## [The problem]
All lines from the first line of the material up to and including the line with "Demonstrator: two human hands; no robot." must be copied exactly, and no others.

★ ★ ★

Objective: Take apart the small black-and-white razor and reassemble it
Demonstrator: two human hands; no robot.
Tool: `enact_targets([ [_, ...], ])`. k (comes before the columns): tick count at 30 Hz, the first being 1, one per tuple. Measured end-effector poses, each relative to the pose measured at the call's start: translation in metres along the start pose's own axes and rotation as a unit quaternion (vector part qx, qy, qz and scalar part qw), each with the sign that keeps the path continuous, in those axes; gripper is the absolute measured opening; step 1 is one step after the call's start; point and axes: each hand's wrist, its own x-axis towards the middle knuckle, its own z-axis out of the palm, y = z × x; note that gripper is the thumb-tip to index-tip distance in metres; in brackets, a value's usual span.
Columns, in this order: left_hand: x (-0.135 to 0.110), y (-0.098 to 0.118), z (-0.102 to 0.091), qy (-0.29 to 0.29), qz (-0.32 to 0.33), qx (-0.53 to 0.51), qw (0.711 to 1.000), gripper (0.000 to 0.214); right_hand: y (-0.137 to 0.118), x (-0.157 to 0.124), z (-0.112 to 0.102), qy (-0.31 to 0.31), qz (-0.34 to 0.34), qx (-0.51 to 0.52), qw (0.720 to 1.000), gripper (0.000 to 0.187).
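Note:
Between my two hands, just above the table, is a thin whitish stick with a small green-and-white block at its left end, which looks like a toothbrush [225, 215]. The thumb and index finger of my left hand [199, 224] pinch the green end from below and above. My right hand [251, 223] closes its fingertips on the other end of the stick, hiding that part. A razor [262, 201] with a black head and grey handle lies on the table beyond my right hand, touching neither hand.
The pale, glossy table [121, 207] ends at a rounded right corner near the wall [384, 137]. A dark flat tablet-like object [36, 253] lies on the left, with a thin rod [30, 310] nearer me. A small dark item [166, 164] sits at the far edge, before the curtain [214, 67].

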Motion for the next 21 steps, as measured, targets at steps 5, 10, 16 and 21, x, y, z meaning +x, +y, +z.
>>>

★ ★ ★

## [Solution to this task]
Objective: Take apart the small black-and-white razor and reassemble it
Demonstrator: two human hands; no robot.

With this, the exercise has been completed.